Pequenos momentos de prazer os responsáveis por garantir a manutenção da nossa “flexibilidade” emocional em meio às crises
Pequenos momentos de prazer os responsáveis por garantir a manutenção da nossa “flexibilidade” emocional em meio às crises| Foto: Alfonso Cerezo/Pixabay

Na imagem mais emblemática, resiliência é representada por uma árvore que se curva completamente diante de uma tempestade, mas que volta à sua posição inicial assim que os fortes ventos param. “Seria a capacidade de passar por situações difíceis com uma estrutura mínima e recursos mínimos para superar as adversidades sem maiores danos”, define a psicóloga Ester Falaschi, do Conselho de Psicologia do Paraná (CRP).  

Pelo que afirma, o conceito foi “importado” dos estudos da engenharia dos materiais e adaptado pelas Ciências Humanas para classificar o nosso poder de resistência e suportabilidade emocional. “Ter resiliência significa manter uma boa saúde não só física, mas mental”, aponta Ester. Ação que, segundo ela, tem que ser consistente e proativa. “O ideal é já termos as reservas cheias [de resiliência] antes de os problemas aparecerem”, diz.

E como fazer isso? “Cuidando de nós mesmos”, garante a psicóloga. Como alternativa, Ester indica uma estratégia com duas etapas: autoconhecimento e trabalho. “Autoconhecimento para saber quem somos de fato, quais as nossas fraquezas e o que nos abala, e trabalho para vencer esses fatores limitantes”, justifica, ao lembrar que “não existe uma receita pronta, são caminhos possíveis”.

Levando em conta a onda de incertezas trazida pela pandemia do novo coronavírus, a psicóloga também recomenda um passo a passo de ações positivas. “Em uma situação como essa, o melhor a fazer [para adquirir resiliência] é, primeiro, reconhecer que os limites existem e a maneira como eles nos afetam.
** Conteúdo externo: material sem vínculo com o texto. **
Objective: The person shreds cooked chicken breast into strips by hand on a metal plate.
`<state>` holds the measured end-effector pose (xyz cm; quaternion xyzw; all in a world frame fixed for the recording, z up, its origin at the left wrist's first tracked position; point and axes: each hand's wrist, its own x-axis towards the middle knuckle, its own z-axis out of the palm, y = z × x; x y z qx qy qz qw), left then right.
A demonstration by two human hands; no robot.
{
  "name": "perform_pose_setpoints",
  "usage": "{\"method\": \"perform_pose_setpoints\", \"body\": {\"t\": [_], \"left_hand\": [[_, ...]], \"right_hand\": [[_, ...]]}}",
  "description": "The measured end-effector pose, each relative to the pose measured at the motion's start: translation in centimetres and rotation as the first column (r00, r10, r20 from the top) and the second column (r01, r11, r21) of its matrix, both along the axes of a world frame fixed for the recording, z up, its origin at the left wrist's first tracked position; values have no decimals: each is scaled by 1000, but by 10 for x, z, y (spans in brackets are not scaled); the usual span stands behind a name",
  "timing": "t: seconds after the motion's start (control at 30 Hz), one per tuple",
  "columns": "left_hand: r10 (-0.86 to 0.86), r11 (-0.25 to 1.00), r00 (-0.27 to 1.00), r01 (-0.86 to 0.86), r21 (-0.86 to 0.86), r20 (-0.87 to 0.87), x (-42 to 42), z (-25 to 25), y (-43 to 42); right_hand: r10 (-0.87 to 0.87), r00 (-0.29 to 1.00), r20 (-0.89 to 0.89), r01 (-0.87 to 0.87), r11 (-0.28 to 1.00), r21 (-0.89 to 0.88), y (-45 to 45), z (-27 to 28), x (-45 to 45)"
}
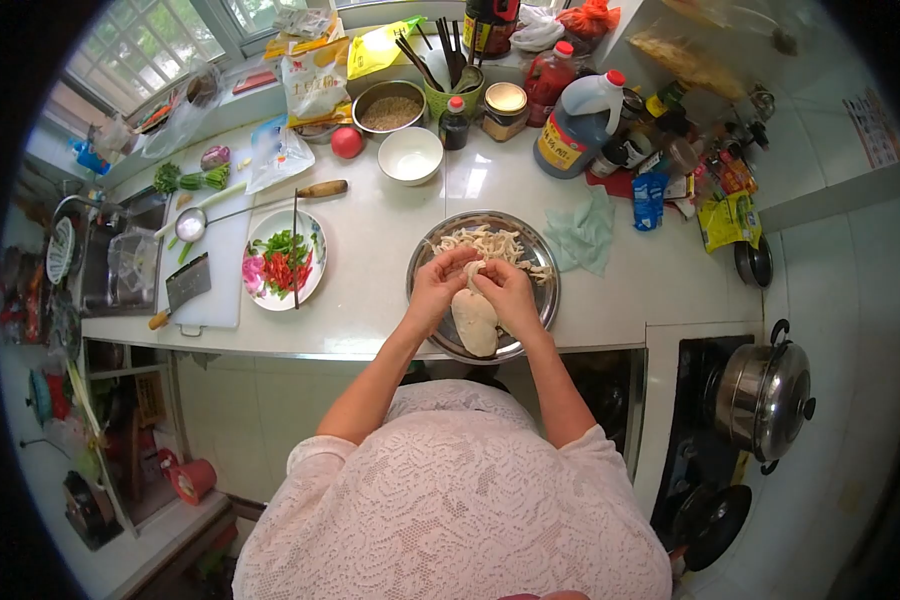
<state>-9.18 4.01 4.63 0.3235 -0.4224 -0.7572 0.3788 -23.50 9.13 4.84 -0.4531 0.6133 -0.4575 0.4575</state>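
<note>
Both hands are over a round steel tray [553,300] at the counter's front edge. Between the fingertips of my left hand [438,287] and my right hand [512,296] is a pale strip of chicken [477,268], pinched from both sides. A larger whole piece, which looks like cooked chicken breast [476,325], lies in the near part of the tray below the fingers. Shredded chicken [485,240] is heaped along the tray's far side, with some strips by the right rim. Fingers partly hide the strip.
Left of the tray stands a plate [313,262] of cut red and green peppers with chopsticks across it. Farther left, a cleaver [187,283] lies on a white cutting board [225,300]. A white bowl [410,157], a green cloth [580,230] and a large jug [577,130] stand behind.
</note>
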Motion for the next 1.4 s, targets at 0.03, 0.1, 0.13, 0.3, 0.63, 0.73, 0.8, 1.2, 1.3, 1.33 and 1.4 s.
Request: {"method": "perform_pose_setpoints", "body": {"t": [0.03,0.1,0.13,0.3,0.63,0.73,0.8,1.2,1.3,1.33,1.4], "left_hand": [[11,1000,999,-11,-27,37,-1,1,1],[23,998,997,-19,-55,72,0,3,2],[-7,999,984,14,-40,176,3,3,1],[-22,998,969,36,-52,248,1,15,4],[-11,998,991,4,56,134,7,19,-1],[4,997,994,-13,80,108,8,19,-2],[-2,997,995,-7,83,101,8,17,-1],[-66,995,990,56,88,121,3,16,3],[-60,986,995,45,160,85,6,20,2],[-42,988,996,30,153,76,6,21,3],[-30,989,998,21,145,64,2,19,3]], "right_hand": [[-25,1000,7,25,1000,-3,0,-1,-1],[-50,999,14,50,999,-7,1,-1,-4],[-57,998,-7,57,998,-23,1,-1,-7],[-60,974,-220,38,994,-103,6,21,-3],[-282,953,-108,270,956,-114,0,1,-22],[-249,967,-44,244,965,-97,1,-8,-26],[-173,983,-59,167,982,-91,3,-5,-21],[-242,932,-269,198,964,-180,7,-1,-13],[-272,960,62,276,958,-81,8,-2,-22],[-237,956,171,246,969,-33,9,2,-23],[-212,937,277,218,976,10,11,8,-24]]}}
Depois, tomar as medidas necessárias para se proteger e proteger os outros. E, por último, lidar com o hoje e extrair ao máximo o que de bom a realidade pode nos oferecer agora: aproveitar para descansar, desacelerar, cuidar da casa, distrair a mente com livros, filmes e séries, estudar, curtir a vida em família, enfim”, orienta.
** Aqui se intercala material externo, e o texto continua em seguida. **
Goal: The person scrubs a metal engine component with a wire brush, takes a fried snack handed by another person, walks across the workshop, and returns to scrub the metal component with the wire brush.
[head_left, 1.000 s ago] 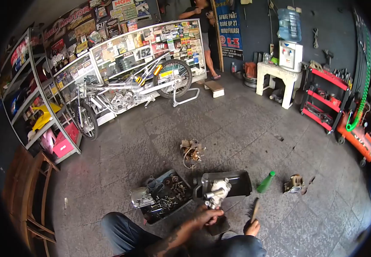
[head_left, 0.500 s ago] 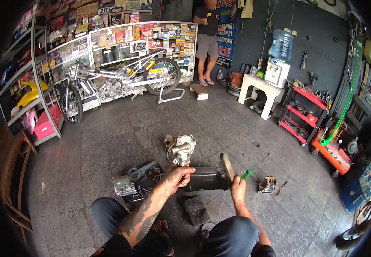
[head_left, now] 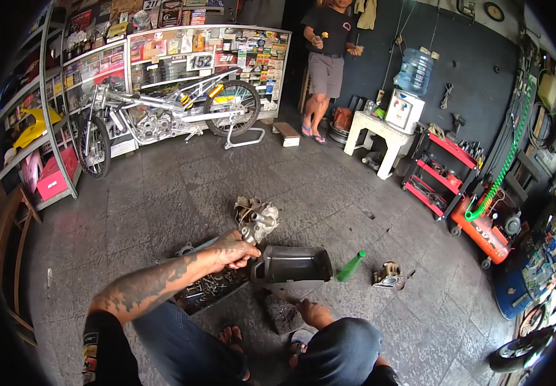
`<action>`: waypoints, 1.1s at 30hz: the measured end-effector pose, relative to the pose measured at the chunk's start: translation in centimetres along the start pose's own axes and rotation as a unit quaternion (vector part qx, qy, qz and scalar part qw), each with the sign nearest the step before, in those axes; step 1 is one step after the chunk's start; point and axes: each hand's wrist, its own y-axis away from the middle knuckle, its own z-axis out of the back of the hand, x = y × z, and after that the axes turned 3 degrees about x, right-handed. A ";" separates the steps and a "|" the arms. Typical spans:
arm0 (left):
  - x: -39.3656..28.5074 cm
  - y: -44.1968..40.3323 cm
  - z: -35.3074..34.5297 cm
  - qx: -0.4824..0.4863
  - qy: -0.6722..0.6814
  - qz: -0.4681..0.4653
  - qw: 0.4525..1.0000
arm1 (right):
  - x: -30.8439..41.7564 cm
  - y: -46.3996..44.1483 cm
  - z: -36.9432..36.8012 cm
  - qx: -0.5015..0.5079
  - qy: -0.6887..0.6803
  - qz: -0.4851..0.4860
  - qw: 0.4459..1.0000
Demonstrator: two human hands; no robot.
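Note:
My left hand [head_left: 236, 249] is closed around the lower end of a silver metal engine part [head_left: 263, 222], held up left of a black plastic basin [head_left: 298, 264]. My right hand [head_left: 315, 314] is low in front of my right knee, next to a dark rough block [head_left: 284, 316]. Its fingers are closed on a wooden brush [head_left: 284, 296], only partly visible over the block. Beneath my left forearm lies a tray [head_left: 217, 294] of small metal parts and bolts.
A green bottle [head_left: 352, 266] stands right of the basin, with another metal engine part [head_left: 388, 275] beyond it. Farther off are a motorcycle frame [head_left: 162, 119], a white stool [head_left: 371, 133], a red tool cart [head_left: 442, 170] and an orange compressor [head_left: 480, 228]. A person [head_left: 326, 58] stands at the back.
My right hand has dropped with the brush from beside the basin to the dark block. My left hand has moved left and tilted the engine part. The basin and bottle show more fully.

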 end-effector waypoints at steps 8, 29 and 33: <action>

Para ela, serão esses pequenos momentos de prazer os responsáveis por garantir a manutenção da nossa “flexibilidade” emocional em meio às crises.

Novo olhar

Nesta lista de características, contamos há alguns dias que a resiliência é um dos fatores condicionantes para que uma pessoa seja realmente feliz. E, talvez, surja a seguinte questão: Por que parece que tem gente que já nasce mais resiliente do que os outros? “É porque realmente existem traços psicológicos que vêm da carga genética”, responde o médico e treinador comportamental, Jean Rafael.
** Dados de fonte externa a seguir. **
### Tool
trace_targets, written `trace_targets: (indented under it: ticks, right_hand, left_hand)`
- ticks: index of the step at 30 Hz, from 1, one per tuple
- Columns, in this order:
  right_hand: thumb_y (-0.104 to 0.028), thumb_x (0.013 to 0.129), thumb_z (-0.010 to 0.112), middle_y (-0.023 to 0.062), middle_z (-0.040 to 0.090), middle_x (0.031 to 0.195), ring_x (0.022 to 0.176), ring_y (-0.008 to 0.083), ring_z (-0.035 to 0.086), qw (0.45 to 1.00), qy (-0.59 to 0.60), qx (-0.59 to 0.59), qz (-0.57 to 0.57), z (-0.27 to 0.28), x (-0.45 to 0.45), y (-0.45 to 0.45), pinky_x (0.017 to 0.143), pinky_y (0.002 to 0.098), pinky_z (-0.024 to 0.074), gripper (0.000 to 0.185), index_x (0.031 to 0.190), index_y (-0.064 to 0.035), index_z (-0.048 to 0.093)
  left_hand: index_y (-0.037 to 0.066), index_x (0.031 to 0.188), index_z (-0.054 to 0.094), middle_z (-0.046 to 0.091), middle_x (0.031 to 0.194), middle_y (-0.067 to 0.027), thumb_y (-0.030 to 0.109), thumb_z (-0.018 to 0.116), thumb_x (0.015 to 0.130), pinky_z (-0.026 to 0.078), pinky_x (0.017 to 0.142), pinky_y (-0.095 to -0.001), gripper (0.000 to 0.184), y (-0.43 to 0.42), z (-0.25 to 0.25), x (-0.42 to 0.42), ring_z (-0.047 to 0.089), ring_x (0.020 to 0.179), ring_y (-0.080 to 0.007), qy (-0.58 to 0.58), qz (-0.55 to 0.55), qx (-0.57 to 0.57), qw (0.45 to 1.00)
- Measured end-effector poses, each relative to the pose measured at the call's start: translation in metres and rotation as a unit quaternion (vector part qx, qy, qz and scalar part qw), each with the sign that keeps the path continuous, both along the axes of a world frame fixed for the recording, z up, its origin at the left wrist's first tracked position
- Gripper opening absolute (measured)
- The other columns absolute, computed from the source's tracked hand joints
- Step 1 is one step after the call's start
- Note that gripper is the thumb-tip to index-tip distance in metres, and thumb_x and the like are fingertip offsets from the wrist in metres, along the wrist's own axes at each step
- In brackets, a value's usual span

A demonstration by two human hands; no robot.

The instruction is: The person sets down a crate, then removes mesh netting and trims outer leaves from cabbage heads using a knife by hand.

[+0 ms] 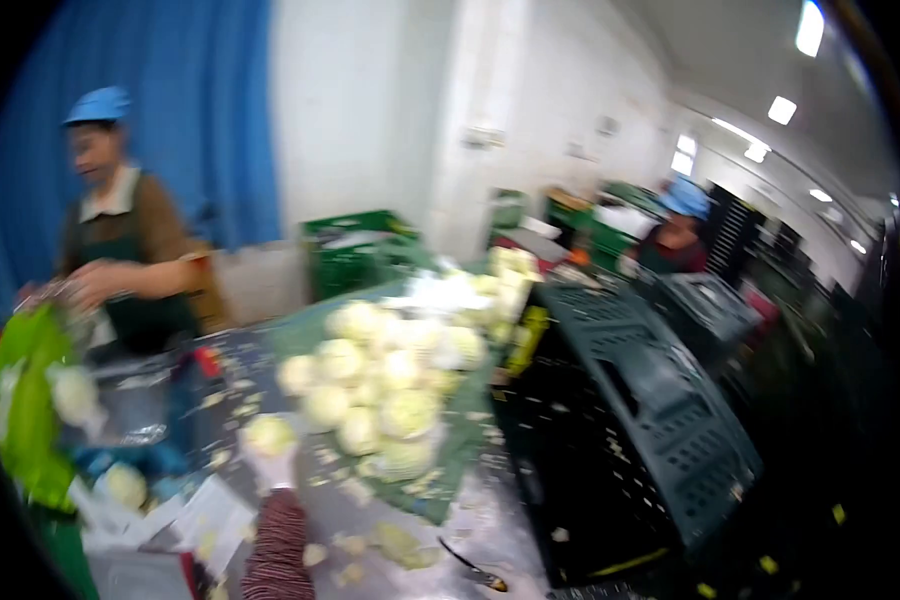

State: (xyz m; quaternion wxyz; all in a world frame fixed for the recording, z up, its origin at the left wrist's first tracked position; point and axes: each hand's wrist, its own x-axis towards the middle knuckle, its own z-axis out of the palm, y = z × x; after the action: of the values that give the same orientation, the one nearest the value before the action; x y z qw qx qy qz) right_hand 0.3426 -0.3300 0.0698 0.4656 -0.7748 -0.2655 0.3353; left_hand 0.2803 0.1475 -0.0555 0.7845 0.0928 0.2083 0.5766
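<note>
My left hand (270, 465), in a pale glove below a striped dark red sleeve, is closed around a pale round cabbage head (269, 434) above the metal table (350, 540). Motion blurs the fingers. Just to the right rises a pile of trimmed cabbage heads (400, 370) on a green cloth (448, 500). A dark curved knife (473, 567) lies by the front edge, near a loose leaf (402, 546). My right hand is out of the frame.
A black crate (580, 450) with a grey perforated side stands at the right. At the left, a co-worker (130, 240) in a blue cap handles something beside a bright green bag (30, 400). Another person (675, 235) works farther back. Leaf scraps litter the table.
</note>
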Motion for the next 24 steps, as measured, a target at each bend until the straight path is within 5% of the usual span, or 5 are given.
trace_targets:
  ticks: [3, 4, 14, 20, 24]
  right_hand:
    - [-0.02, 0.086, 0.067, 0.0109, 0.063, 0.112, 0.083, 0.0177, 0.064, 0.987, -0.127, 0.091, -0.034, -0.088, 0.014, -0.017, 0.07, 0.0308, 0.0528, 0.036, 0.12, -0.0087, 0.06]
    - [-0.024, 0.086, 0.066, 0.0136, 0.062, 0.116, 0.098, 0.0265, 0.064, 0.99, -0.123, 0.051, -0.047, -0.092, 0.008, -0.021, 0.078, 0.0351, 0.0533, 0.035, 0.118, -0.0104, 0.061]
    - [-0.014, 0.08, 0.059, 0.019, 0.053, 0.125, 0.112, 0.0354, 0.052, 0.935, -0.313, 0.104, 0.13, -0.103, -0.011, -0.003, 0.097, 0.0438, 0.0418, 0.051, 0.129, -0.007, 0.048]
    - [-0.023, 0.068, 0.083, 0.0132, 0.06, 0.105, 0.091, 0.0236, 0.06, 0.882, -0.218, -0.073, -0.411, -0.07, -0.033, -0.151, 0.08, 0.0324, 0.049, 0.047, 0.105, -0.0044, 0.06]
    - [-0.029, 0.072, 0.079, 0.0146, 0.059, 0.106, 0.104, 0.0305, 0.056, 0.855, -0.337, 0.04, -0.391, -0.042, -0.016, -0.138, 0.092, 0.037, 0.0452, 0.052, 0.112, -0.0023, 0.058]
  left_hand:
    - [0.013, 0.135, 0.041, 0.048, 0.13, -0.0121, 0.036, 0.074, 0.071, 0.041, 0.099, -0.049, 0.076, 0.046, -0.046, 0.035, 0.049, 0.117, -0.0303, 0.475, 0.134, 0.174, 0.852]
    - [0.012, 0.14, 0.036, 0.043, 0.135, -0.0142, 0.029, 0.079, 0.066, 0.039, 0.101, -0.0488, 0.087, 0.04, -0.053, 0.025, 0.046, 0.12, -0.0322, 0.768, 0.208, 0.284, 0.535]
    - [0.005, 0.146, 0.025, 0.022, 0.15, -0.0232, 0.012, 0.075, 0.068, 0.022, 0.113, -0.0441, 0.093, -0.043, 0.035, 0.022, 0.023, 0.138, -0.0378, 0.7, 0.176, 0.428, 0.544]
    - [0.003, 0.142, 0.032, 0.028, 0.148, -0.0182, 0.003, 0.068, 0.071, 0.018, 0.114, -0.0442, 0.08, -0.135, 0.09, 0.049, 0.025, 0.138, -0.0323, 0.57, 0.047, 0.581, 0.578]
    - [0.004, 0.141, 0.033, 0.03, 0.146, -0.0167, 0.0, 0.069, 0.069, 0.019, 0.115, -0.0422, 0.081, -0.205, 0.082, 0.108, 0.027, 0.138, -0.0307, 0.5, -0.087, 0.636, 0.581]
Ele sustenta, no entanto, que essa é mais uma daquelas habilidades que a gente é capaz de adquirir com o passar dos anos. “Não dá simplesmente para eliminar os fatores estressantes, mas dá para aprender a gerenciá-los. Você consegue mudar o olhar sobre os problemas e sobre a forma de encontrar soluções”, ressalta.

Para o especialista, quem trabalha a resiliência tem mais equilíbrio mental nas tomadas de decisão e nos relacionamentos. “São pessoas que lidam melhor com os outros e com elas mesmas”, destaca. São, também, indivíduos menos propensos ao que Rafael chama de “escapes psicológicos” para os momentos de estresse, como o cigarro e a bebida.

O palestrante defende, ainda, que eliminar os pensamentos negativos, ser otimista, solidário, exercitar a gratidão e conectar-se com os outros são degraus para alcançar essa virtude.